About this exercise:
From the first line to the last, copy the listing below word for word.

Data block:
▶

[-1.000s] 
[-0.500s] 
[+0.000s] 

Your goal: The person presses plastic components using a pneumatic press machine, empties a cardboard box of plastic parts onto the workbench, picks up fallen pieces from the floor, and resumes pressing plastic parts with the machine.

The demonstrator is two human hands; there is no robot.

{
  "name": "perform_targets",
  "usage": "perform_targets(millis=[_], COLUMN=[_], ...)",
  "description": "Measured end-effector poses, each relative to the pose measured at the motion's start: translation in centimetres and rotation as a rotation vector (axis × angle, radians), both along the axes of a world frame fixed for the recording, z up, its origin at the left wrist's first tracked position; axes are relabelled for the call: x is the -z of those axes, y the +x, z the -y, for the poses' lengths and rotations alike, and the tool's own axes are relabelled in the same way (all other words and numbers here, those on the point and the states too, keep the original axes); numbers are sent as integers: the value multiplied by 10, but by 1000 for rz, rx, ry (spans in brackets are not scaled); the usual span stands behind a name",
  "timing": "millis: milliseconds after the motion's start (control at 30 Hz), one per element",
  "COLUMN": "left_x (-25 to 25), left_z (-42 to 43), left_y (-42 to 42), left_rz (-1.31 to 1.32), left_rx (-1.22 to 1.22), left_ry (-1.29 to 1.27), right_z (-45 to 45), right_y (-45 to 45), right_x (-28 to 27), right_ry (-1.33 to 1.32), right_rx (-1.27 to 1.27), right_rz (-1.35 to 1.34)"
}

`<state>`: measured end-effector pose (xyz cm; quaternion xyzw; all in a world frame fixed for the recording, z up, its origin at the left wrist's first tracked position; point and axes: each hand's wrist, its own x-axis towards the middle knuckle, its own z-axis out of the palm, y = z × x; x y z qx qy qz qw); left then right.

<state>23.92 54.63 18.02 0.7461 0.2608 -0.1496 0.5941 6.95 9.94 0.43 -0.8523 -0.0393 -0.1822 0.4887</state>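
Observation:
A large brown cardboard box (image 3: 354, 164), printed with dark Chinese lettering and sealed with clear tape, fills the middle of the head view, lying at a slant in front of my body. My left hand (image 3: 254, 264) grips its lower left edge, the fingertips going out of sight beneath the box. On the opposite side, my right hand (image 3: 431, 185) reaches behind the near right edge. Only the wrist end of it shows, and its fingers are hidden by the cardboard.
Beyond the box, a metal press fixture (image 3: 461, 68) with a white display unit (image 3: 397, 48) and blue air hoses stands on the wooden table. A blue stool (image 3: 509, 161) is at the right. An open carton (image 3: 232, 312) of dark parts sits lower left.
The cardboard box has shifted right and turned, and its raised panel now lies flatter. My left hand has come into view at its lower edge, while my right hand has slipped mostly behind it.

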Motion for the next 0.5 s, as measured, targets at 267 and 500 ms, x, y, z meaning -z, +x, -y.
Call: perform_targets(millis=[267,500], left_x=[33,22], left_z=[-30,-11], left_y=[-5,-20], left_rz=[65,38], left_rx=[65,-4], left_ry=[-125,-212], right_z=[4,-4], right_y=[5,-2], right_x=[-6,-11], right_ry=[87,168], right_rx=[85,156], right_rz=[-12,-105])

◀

Answer to this exercise:
[-1.000s] 
[-0.500s] 
[+0.000s] 

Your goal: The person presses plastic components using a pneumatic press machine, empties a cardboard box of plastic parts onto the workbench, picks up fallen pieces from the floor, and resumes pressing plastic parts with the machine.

The demonstrator is two human hands; there is no robot.

{
  "name": "perform_targets",
  "usage": "perform_targets(millis=[_], COLUMN=[_], ...)",
  "description": "Measured end-effector poses, each relative to the pose measured at the motion's start: translation in centimetres and rotation as a rotation vector (axis × angle, radians), both along the axes of a world frame fixed for the recording, z up, its origin at the left wrist's first tracked position; axes are relabelled for the call: x is the -z of those axes, y the +x, z the -y, for the poses' lengths and rotations alike, and the tool's own axes are relabelled in the same way (all other words and numbers here, those on the point and the states too, keep the original axes); numbers are sent as integers: the value multiplied by 10, but by 1000 for rz, rx, ry (spans in brackets are not scaled); the usual span stands behind a name",
  "timing": "millis: milliseconds after the motion's start (control at 30 Hz), one per element",
  "COLUMN": "left_x (-25 to 25), left_z (-42 to 43), left_y (-42 to 42), left_rz (-1.31 to 1.32), left_rx (-1.22 to 1.22), left_ry (-1.29 to 1.27), right_z (-45 to 45), right_y (-45 to 45), right_x (-28 to 27), right_ry (-1.33 to 1.32), right_rx (-1.27 to 1.27), right_rz (-1.35 to 1.34)"
}

`<state>`: measured end-effector pose (xyz cm; quaternion xyzw; all in a world frame fixed for the recording, z up, its origin at the left wrist's first tracked position; point and axes: each hand's wrist, its own x-axis towards the middle knuckle, its own z-axis out of the palm, y = z × x; x y z qx qy qz qw); left then right.

<state>23.92 54.63 18.02 0.7461 0.2608 -0.1496 0.5941 6.95 9.94 0.43 -0.8523 -0.0393 -0.1822 0.4887</state>
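Observation:
A large brown cardboard box (image 3: 354, 164), printed with dark Chinese lettering and sealed with clear tape, fills the middle of the head view, lying at a slant in front of my body. My left hand (image 3: 254, 264) grips its lower left edge, the fingertips going out of sight beneath the box. On the opposite side, my right hand (image 3: 431, 185) reaches behind the near right edge. Only the wrist end of it shows, and its fingers are hidden by the cardboard.
Beyond the box, a metal press fixture (image 3: 461, 68) with a white display unit (image 3: 397, 48) and blue air hoses stands on the wooden table. A blue stool (image 3: 509, 161) is at the right. An open carton (image 3: 232, 312) of dark parts sits lower left.
The cardboard box has shifted right and turned, and its raised panel now lies flatter. My left hand has come into view at its lower edge, while my right hand has slipped mostly behind it.
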
Motion for the next 0.5 s, as measured, targets at 267 and 500 ms, x, y, z meaning -z, +x, -y.
Call: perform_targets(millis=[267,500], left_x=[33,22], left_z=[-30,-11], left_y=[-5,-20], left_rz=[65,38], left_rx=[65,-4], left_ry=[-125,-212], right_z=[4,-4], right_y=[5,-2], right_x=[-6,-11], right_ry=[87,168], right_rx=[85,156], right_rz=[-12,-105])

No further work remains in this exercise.